I am having problems generating the assembly, which allows me to create shared libraries on Linux and Windows using gcc and MinGW, respectively. On Linux, a shared library does not have to allow all dependencies at compile time; then how it looks on windows. Here is the problem setting:
$ cat foo.h #ifndef FOO_H #define FOO_H void printme(); #endif
$ cat foo.c #include "foo.h" #include <stdio.h> void printme() { printf("Hello World!\n"); }
$ cat bar.h #ifndef BAR_H #define BAR_H void printme2(); #endif
$ cat bar.c #include "bar.h" #include "foo.h" void printme2() { printme(); printme(); }
$ cat main.c #include "bar.h" int main(){ printme2(); }
$ cat Makefile .co: gcc -fPIC -c $< all: foo.o bar.o main.o gcc -shared foo.o -o libfoo.so gcc -shared bar.o -o libbar.so gcc main.o -Wl,-rpath=. -L . -lbar -lfoo -o main
Now on Linux this compiles and runs fine:
$ make gcc -fPIC -c foo.c gcc -fPIC -c bar.c gcc -fPIC -c main.c gcc -shared foo.o -o libfoo.so gcc -shared bar.o -o libbar.so gcc main.o -Wl,-rpath=. -L . -lbar -lfoo -o main $ ./main Hello World! Hello World!
On Windows, we need to change this to a dll, which is insignificant and accurate:
$ cat Makefile .co: gcc -fPIC -c $< all: foo.o bar.o main.o gcc -shared foo.o -o libfoo.dll gcc -shared bar.o -o libbar.dll gcc main.o -Wl,-rpath=. -L . -lbar -lfoo -o main
However, when we try to build, we get the following error:
$ make gcc -fPIC -c foo.c foo.c:1:0: warning: -fPIC ignored for target (all code is position independent) [enabled by default] gcc -fPIC -c bar.c bar.c:1:0: warning: -fPIC ignored for target (all code is position independent) [enabled by default] gcc -fPIC -c main.c main.c:1:0: warning: -fPIC ignored for target (all code is position independent) [enabled by default] gcc -shared foo.o -o libfoo.dll gcc -shared bar.o -o libbar.dll bar.o:bar.c:(.text+0x7): undefined reference to `printme' bar.o:bar.c:(.text+0xc): undefined reference to `printme' collect2.exe: error: ld returned 1 exit status make: *** [all] Error 1
Now we can fix the error by simply including the objects from foo.o in libbar.dll:
$ cat Makefile .co: gcc -fPIC -c $< all: foo.o bar.o main.o gcc -shared foo.o -o libfoo.dll gcc -shared bar.o foo.o -o libbar.dll gcc main.o -Wl,-rpath=. -L . -lbar -lfoo -o main $ make gcc -fPIC -c foo.c foo.c:1:0: warning: -fPIC ignored for target (all code is position independent) [enabled by default] gcc -fPIC -c bar.c bar.c:1:0: warning: -fPIC ignored for target (all code is position independent) [enabled by default] gcc -fPIC -c main.c main.c:1:0: warning: -fPIC ignored for target (all code is position independent) [enabled by default] gcc -shared foo.o -o libfoo.dll gcc -shared bar.o foo.o -o libbar.dll gcc main.o -Wl,-rpath=. -L . -lbar -lfoo -o main $ ./main Hello World! Hello World!
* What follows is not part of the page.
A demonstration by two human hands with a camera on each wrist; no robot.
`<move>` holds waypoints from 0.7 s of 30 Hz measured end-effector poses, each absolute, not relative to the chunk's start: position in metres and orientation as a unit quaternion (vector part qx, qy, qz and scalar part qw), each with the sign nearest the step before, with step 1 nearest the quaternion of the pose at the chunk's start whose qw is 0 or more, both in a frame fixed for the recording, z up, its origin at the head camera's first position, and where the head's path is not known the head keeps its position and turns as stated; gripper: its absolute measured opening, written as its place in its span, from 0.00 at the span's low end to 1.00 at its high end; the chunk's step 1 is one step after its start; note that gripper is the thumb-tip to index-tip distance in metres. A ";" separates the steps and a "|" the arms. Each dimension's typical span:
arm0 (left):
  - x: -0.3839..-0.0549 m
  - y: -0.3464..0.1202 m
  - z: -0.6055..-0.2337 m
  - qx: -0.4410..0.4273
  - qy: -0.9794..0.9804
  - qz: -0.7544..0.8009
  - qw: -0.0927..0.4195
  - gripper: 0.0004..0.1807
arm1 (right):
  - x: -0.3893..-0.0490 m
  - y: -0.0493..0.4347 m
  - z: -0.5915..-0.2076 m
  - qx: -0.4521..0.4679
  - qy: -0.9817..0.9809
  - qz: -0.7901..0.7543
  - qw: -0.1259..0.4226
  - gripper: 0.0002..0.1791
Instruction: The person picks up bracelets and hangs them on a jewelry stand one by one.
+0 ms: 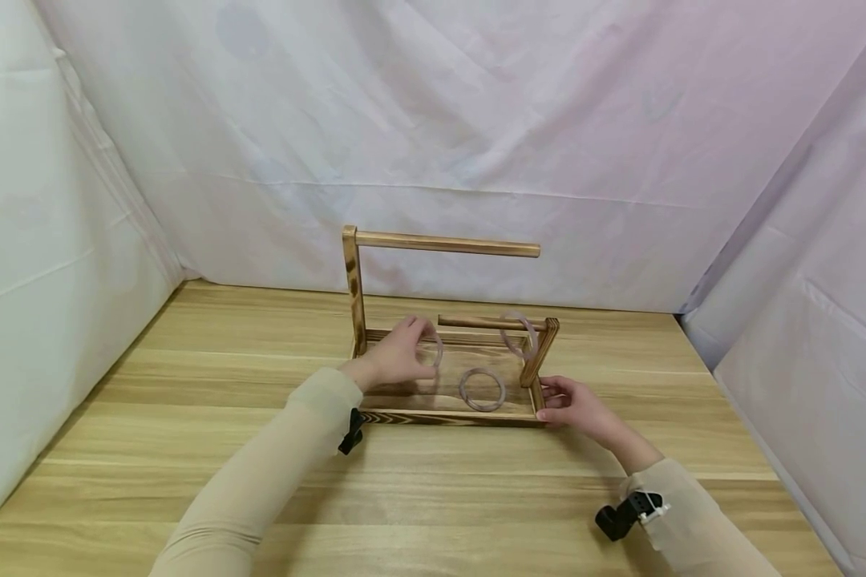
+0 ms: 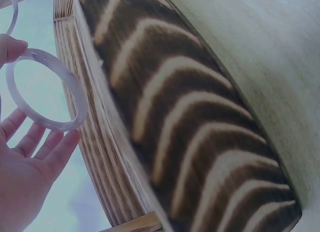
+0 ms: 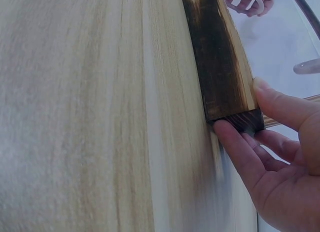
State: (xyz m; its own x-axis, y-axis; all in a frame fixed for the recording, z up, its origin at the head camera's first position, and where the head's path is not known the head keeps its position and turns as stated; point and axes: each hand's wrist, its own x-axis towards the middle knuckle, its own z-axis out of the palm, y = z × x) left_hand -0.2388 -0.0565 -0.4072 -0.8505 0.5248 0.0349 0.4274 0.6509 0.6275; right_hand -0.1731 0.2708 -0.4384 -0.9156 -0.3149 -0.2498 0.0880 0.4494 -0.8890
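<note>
My left hand [image 1: 397,357] pinches a pale translucent bangle [image 2: 76,90] between thumb and fingertips, holding it over the left part of a wooden rack's tray [image 1: 447,418]. A second bangle [image 1: 482,408] lies flat inside the tray, right of that hand. Another bangle [image 1: 534,340] hangs on the rack's lower bar [image 1: 469,321], near its short post [image 1: 540,353]. At the tray's front right corner, my right hand [image 1: 579,410] grips the wood, thumb [image 3: 272,99] on the top edge and fingers against the end.
The rack's tall post [image 1: 354,288] rises at the left and carries a bare upper bar [image 1: 447,243] pointing right. Both bars have one free end. White cloth [image 1: 433,120] hangs behind the wood-grain table [image 1: 433,497] and along its sides.
</note>
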 end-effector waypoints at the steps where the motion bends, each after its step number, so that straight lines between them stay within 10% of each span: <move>1: -0.239 -0.057 -0.407 0.262 0.905 0.327 0.074 0.33 | -0.173 0.271 -0.438 -0.069 0.830 -0.519 0.194 0.40; 21: -0.238 -0.062 -0.399 0.221 0.890 0.393 0.064 0.35 | -0.174 0.271 -0.440 -0.075 0.830 -0.520 0.189 0.39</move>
State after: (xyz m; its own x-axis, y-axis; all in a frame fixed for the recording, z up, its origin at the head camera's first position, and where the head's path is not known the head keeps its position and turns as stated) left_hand -0.2381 -0.0623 -0.3994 -0.8941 0.4440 0.0596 0.3429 0.5927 0.7288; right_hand -0.1737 0.2706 -0.4400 -0.9170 -0.3213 -0.2365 0.0726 0.4486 -0.8908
However, I do not like this approach, since libbar.dll now contains characters for both foo and bar. On Linux, it contains only bar symbols. This separation is important in situations where the library depends on some standard number library, such as BLAS. I would like to be able to deploy the shared library and depend on the optimized version of the number library on the user's machine, and not on mine.
In any case, what is the correct procedure to create a shared library where not all characters are present at compile time?
In case it matters, I compiled these examples with gcc 4.6.3 on Linux and mingw-get-inst-20120426.exe with gcc 4.7.2 on Windows.